The industry was plunged into controversy last year when the FTSE 250 owners of the Drax power plant agreed to pay a £25m fine after an investigation by the energy regulator found “an absence of adequate data governance and controls” to monitor the sourcing of biomass pellets.
The company was also accused by a former employee of “misleading the public, government and its regulator” over its sourcing of wood for biomass pellets, in a claim for unfair dismissal filed against Drax at an employment tribunal earlier this year.
Drax denied the claims, and the litigation ended after the company and the whistleblower “reached a mutually agreeable position, without admission of liability”, it said.
Clifton-Brown said the government must do more to establish full confidence in the biomass industry’s supply chains “to truly satisfy itself that biomass is not a white elephant”.

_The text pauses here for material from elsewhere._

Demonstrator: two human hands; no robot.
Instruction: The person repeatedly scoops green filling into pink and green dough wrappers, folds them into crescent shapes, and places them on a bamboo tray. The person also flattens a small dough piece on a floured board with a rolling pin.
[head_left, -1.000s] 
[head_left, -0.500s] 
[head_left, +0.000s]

He added the report had raised further questionsabout the future role of biomass plants fitted with carbon capture technology – known as bioenergy with carbon capture and storage, or Beccs.
Earlier this year, Drax said it would slow its investment in Beccs unless the government provided clarity over the returns it could expect from the upgrade. The comapny signalled the slowdown despite securing an extra three years of government subsidies and earning record profits of more than £1bn last year.

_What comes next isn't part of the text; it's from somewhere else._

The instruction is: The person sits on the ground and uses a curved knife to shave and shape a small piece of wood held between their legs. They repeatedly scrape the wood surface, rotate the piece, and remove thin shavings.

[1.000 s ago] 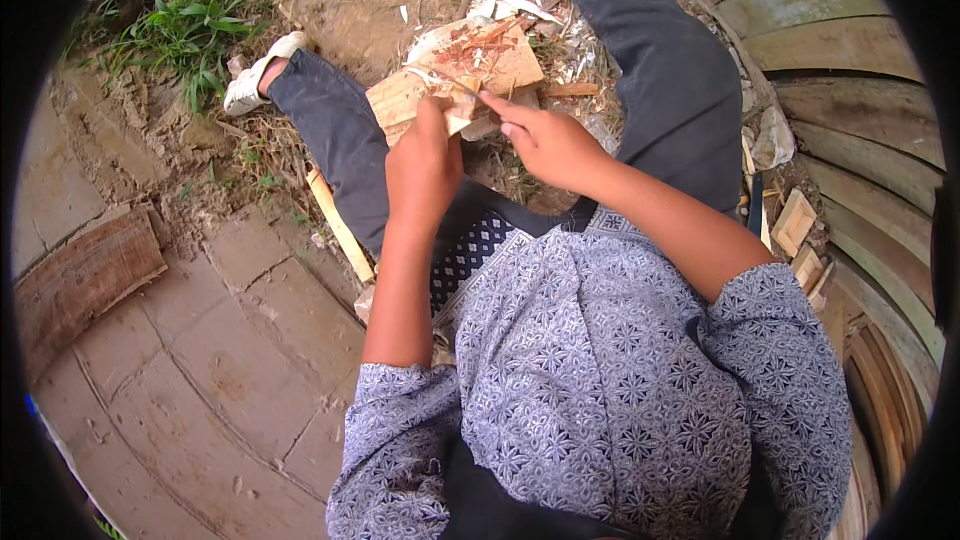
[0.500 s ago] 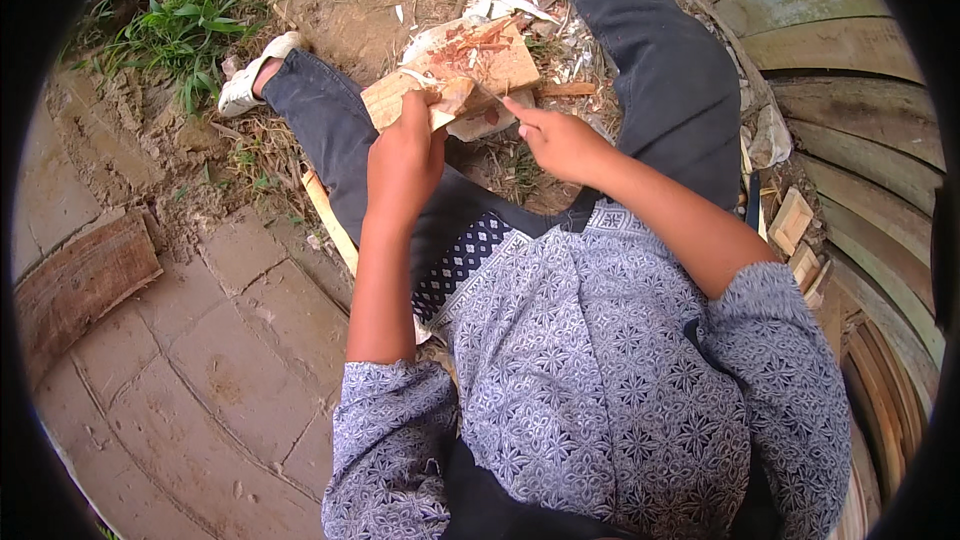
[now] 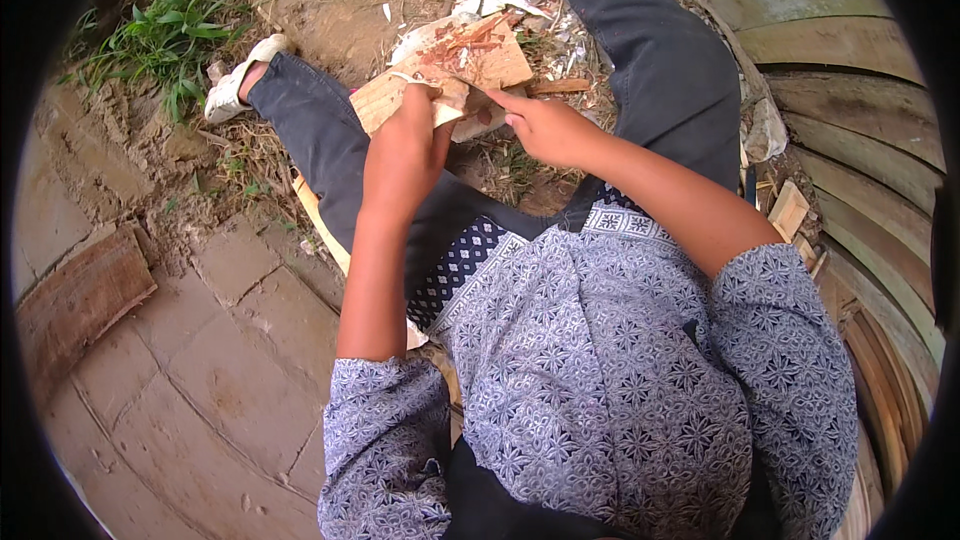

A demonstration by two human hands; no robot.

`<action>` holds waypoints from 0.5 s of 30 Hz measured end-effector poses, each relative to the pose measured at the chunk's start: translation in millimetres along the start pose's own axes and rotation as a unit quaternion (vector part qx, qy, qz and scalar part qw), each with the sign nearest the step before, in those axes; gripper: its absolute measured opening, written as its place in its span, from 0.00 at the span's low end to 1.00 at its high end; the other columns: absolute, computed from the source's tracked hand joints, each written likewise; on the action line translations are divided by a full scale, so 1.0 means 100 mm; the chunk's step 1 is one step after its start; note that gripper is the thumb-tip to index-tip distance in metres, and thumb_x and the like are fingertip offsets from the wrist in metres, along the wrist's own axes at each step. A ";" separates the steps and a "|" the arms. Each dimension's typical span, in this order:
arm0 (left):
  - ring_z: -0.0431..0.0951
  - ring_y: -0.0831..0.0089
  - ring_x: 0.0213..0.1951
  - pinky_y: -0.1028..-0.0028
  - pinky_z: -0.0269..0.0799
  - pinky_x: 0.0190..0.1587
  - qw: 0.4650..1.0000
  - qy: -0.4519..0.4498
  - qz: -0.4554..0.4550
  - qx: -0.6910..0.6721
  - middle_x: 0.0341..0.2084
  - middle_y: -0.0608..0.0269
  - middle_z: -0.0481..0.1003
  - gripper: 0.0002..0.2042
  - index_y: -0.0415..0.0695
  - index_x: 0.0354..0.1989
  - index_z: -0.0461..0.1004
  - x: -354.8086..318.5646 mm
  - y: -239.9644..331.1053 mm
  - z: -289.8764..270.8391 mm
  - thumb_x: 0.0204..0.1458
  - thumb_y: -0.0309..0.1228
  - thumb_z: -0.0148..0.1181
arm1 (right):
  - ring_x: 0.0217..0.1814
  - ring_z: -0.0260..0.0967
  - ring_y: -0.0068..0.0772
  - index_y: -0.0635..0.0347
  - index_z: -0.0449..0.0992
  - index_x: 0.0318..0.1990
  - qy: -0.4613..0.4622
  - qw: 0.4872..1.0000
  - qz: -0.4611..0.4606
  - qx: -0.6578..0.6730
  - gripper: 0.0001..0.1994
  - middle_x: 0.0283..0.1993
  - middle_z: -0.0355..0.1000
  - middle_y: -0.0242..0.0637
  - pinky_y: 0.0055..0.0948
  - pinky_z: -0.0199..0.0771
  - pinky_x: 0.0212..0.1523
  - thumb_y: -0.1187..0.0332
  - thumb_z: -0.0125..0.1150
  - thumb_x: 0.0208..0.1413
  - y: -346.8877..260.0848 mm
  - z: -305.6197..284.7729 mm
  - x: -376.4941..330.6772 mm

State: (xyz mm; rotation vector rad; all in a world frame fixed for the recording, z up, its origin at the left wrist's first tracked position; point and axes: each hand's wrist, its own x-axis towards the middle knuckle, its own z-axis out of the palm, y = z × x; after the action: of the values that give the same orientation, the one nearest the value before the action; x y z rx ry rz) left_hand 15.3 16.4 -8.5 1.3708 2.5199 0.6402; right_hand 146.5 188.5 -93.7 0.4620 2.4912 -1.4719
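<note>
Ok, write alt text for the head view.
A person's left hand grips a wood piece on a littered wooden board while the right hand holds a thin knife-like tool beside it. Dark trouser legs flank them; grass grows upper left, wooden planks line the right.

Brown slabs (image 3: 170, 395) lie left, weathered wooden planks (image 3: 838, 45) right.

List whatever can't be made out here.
All in the head view:
Thin tool: its handle is covered by the right hand.
Small wooden piece: the left hand hides part of its shape.
Right foot: cut off by the upper edge, beyond the dark trouser leg.
Wood scraps: too small to tell apart singly.
</note>
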 end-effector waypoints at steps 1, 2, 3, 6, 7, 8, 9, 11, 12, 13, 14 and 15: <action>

Clifton-Brown said although Beccs has been “long-viewed as crucial for net zero” there is “no movement visible on the horizon to start to build it into the UK’s infrastructure”.
A Drax spokesperson said its biomass was “certified as sustainable” through the Sustainable Biomass Programme (SBP), a certification scheme that has been criticised by some for not being “robust”, according to the PAC report.
The spokesperson added: “Our regulator, Ofgem, has tested and benchmarked the SBP against the government’s sustainability requirements for woody biomass, alongside other programmes.”